Of all the entries below, only the lines from the one with "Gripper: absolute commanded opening" up to and including the one with "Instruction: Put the" are to be duplicated exactly.

**Data supplied:**

※

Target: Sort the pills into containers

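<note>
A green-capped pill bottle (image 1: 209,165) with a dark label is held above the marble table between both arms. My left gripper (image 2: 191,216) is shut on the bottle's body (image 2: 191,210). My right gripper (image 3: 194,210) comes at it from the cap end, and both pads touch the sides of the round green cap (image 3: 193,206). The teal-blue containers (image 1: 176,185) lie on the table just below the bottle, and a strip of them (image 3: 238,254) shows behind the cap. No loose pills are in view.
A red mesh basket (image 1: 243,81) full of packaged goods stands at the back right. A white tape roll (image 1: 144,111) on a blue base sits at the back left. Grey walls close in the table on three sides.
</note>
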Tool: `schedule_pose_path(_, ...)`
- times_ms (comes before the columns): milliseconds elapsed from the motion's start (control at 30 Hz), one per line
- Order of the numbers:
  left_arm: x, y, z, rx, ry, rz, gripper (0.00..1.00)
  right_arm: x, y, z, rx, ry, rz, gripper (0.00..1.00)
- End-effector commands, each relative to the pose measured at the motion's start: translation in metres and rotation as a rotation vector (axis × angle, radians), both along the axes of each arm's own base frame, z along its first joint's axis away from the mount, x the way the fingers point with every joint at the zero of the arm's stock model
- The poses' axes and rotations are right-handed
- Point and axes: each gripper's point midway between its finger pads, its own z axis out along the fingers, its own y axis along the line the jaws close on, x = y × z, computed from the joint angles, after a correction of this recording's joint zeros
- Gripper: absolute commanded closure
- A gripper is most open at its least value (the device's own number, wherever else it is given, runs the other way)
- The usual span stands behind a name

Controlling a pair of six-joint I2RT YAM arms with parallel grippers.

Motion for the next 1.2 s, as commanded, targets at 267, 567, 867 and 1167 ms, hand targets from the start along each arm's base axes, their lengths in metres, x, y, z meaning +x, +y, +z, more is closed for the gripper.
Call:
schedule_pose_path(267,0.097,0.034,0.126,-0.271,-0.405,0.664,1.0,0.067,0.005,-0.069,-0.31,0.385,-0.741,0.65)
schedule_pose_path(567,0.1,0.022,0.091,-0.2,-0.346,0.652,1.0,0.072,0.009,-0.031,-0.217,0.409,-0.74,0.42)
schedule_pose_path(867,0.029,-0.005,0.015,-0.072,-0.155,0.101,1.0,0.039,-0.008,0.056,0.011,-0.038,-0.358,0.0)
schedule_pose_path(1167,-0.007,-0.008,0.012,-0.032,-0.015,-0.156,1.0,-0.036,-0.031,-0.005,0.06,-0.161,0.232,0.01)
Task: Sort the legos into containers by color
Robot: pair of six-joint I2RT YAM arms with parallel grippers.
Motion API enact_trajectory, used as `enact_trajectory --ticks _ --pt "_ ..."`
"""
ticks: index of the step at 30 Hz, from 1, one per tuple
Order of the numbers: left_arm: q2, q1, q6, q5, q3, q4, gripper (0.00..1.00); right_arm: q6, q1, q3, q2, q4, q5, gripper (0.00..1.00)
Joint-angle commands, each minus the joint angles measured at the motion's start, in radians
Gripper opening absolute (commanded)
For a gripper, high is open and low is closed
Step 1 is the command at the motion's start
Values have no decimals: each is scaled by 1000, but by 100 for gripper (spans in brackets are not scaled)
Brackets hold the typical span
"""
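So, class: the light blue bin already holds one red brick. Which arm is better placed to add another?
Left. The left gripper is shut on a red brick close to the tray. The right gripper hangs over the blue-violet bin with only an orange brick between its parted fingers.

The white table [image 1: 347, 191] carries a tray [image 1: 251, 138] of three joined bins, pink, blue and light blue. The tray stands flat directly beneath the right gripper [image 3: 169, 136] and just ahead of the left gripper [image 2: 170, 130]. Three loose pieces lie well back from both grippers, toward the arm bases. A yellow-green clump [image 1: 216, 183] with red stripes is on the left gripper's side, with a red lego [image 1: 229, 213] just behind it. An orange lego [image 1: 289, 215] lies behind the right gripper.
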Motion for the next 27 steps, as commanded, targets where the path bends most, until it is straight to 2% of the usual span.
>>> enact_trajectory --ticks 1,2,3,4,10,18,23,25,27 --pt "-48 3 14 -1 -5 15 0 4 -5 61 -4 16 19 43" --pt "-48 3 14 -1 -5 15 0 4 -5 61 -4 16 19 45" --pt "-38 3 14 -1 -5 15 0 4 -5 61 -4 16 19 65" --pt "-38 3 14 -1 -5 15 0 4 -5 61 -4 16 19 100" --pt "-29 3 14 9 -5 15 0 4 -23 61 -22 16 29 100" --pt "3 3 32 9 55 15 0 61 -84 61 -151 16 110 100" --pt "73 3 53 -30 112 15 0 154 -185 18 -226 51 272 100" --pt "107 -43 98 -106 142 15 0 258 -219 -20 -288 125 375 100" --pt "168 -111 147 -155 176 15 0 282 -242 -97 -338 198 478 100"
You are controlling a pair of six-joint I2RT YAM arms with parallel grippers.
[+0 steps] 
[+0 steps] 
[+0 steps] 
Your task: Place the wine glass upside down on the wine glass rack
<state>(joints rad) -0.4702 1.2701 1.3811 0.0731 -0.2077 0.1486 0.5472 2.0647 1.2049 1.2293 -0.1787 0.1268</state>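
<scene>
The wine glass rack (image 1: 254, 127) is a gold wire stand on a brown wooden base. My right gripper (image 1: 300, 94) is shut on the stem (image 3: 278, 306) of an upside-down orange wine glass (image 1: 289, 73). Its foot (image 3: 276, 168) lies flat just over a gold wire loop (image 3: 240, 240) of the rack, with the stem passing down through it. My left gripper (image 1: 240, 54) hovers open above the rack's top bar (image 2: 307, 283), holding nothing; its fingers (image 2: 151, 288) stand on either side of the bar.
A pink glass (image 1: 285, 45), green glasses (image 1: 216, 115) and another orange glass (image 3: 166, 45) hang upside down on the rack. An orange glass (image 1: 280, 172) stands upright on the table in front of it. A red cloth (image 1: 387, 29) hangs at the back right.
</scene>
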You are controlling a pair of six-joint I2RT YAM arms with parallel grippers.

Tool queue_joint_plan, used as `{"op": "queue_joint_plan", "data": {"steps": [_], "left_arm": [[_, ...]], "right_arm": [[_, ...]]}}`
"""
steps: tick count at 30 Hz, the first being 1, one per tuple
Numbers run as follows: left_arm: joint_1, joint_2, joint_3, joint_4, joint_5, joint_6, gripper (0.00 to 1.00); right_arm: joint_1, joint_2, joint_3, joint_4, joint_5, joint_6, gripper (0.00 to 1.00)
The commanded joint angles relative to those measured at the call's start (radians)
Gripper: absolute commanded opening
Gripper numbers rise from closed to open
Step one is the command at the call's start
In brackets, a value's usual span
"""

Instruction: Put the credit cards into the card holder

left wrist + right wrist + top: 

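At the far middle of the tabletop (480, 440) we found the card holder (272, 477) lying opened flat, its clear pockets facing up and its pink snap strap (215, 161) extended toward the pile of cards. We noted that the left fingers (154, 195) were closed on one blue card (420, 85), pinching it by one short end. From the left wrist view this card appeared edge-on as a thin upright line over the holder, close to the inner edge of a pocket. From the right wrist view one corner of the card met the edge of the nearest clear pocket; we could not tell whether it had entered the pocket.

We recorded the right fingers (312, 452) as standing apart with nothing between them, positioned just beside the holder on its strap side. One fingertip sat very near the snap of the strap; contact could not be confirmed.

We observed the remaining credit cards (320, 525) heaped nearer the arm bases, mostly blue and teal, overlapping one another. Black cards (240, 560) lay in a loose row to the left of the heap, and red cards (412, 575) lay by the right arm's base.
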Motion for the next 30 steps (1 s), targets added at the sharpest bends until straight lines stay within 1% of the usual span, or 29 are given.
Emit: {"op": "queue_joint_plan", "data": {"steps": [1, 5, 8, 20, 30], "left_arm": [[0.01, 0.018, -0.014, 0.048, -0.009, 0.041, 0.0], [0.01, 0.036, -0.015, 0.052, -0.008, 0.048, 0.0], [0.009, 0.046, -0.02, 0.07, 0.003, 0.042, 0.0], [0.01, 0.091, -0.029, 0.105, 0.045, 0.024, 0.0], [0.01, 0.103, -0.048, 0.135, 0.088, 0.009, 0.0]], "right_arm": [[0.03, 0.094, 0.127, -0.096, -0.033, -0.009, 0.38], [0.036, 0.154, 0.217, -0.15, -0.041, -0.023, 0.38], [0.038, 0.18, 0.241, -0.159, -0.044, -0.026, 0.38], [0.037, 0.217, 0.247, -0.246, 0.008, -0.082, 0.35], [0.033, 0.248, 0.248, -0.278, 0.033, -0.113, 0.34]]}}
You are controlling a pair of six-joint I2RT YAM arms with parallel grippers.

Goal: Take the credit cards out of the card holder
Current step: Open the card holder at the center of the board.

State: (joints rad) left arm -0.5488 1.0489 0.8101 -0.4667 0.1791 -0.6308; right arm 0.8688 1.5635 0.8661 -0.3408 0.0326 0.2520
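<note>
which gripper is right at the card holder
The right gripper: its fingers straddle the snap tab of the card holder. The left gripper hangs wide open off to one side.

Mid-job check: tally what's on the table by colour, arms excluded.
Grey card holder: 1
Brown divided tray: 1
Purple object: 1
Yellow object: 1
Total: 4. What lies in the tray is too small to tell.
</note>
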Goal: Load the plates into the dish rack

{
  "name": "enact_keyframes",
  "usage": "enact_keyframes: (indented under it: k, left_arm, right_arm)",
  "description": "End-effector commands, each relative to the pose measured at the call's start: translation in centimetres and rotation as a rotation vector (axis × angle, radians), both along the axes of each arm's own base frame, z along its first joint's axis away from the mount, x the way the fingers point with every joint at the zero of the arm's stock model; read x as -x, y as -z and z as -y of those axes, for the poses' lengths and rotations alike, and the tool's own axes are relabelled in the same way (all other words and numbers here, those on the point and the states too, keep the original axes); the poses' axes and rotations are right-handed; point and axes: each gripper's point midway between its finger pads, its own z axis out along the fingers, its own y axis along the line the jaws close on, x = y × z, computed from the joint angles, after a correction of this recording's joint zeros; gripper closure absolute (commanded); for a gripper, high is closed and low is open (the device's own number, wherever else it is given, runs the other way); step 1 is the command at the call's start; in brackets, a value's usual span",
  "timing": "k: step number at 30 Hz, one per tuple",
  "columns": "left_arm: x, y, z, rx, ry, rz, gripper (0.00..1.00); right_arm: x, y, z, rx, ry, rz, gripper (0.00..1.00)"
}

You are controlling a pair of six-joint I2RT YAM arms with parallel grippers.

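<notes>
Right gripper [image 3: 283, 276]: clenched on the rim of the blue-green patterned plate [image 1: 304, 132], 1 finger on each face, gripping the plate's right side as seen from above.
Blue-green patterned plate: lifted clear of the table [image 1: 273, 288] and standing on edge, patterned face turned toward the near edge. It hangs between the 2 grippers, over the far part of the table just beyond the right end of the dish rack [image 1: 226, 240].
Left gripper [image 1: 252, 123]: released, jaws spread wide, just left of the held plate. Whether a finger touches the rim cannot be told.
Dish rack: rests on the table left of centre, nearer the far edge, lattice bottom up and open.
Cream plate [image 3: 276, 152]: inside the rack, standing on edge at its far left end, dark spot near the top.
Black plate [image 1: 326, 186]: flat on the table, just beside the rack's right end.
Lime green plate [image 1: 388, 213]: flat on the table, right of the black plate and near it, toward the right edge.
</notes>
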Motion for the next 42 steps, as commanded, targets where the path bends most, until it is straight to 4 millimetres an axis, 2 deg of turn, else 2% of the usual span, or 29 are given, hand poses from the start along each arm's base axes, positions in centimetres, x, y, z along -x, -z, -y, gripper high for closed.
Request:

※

**Response to the exercise:**
Gripper: absolute commanded opening
Gripper numbers rise from closed to open
Step one is the command at the call's start
In brackets, a value's usual span
"""

Instruction: Put the credit cards into the card holder

The answer has been written out completely.